**WHAT IS EXPECTED:** Each line must appear in the answer exactly as it does in the data.

**DATASET EXTRACT:**

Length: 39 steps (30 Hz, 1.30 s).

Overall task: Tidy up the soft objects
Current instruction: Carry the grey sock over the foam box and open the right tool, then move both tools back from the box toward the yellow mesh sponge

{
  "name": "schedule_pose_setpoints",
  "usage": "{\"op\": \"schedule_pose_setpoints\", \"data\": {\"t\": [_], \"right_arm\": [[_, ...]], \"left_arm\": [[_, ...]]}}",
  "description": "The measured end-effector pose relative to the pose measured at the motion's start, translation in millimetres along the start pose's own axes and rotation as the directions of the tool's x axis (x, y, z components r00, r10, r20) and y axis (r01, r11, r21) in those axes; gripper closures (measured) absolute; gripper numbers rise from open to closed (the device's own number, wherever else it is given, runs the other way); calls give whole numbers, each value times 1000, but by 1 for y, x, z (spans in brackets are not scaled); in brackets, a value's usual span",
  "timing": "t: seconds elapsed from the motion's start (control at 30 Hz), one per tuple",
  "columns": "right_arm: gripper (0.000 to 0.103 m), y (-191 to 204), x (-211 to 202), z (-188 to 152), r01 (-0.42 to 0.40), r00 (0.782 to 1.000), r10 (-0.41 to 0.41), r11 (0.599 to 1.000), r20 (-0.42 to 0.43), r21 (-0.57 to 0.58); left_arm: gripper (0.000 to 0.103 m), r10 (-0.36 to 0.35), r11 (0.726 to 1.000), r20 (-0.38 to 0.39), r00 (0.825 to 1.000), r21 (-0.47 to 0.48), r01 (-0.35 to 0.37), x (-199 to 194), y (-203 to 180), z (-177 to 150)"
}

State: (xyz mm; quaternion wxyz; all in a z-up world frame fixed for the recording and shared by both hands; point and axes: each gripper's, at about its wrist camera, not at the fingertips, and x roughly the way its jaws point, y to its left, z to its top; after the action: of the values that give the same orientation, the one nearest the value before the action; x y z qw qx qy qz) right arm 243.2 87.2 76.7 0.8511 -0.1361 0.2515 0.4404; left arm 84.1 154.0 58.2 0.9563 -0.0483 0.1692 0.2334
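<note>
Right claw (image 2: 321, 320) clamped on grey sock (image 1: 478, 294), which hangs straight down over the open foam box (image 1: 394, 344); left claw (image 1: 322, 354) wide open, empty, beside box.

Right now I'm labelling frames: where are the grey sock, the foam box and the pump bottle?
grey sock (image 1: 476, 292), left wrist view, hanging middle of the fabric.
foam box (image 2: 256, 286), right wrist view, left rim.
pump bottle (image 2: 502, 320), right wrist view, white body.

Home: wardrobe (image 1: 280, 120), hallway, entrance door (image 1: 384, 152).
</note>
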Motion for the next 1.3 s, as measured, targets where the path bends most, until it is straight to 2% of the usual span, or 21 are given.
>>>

**OUTPUT OF THE EXERCISE:**
Length: 39 steps (30 Hz, 1.30 s).

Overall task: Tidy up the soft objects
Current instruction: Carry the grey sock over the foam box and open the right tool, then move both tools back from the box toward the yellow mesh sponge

{
  "name": "schedule_pose_setpoints",
  "usage": "{\"op\": \"schedule_pose_setpoints\", \"data\": {\"t\": [_], \"right_arm\": [[_, ...]], \"left_arm\": [[_, ...]]}}",
  "description": "The measured end-effector pose relative to the pose measured at the motion's start, translation in millimetres along the start pose's own axes and rotation as the directions of the tool's x axis (x, y, z components r00, r10, r20) and y axis (r01, r11, r21) in those axes; gripper closures (measured) absolute; gripper numbers rise from open to closed (the device's own number, wherever else it is given, runs the other way); calls give whole numbers, each value times 1000, but by 1 for y, x, z (spans in brackets are not scaled); in brackets, a value's usual span",
  "timing": "t: seconds elapsed from the motion's start (control at 30 Hz), one per tuple",
  "columns": "right_arm: gripper (0.000 to 0.103 m), y (-191 to 204), x (-211 to 202), z (-188 to 152), r01 (-0.42 to 0.40), r00 (0.782 to 1.000), r10 (-0.41 to 0.41), r11 (0.599 to 1.000), r20 (-0.42 to 0.43), r21 (-0.57 to 0.58); left_arm: gripper (0.000 to 0.103 m), r10 (-0.36 to 0.35), r11 (0.726 to 1.000), r20 (-0.38 to 0.39), r00 (0.825 to 1.000), r21 (-0.47 to 0.48), r01 (-0.35 to 0.37), x (-199 to 194), y (-203 to 180), z (-177 to 150)"
}

State: (xyz mm; quaternion wxyz; all in a z-up world frame fixed for the recording and shared by both hands; point and axes: each gripper's, at about its wrist camera, not at the fingertips, and x roughly the way its jaws point, y to its left, z to its top; after the action: of the values that give the same orientation, the one nearest the value before the action; x y z qw qx qy qz) right arm 243.2 87.2 76.7 0.8511 -0.1361 0.2515 0.4404; left arm 84.1 154.0 58.2 0.9563 -0.0483 0.1692 0.2334
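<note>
Right claw (image 2: 321, 320) clamped on grey sock (image 1: 478, 294), which hangs straight down over the open foam box (image 1: 394, 344); left claw (image 1: 322, 354) wide open, empty, beside box.

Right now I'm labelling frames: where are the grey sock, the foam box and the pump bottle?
grey sock (image 1: 476, 292), left wrist view, hanging middle of the fabric.
foam box (image 2: 256, 286), right wrist view, left rim.
pump bottle (image 2: 502, 320), right wrist view, white body.

Home: wardrobe (image 1: 280, 120), hallway, entrance door (image 1: 384, 152).
</note>
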Motion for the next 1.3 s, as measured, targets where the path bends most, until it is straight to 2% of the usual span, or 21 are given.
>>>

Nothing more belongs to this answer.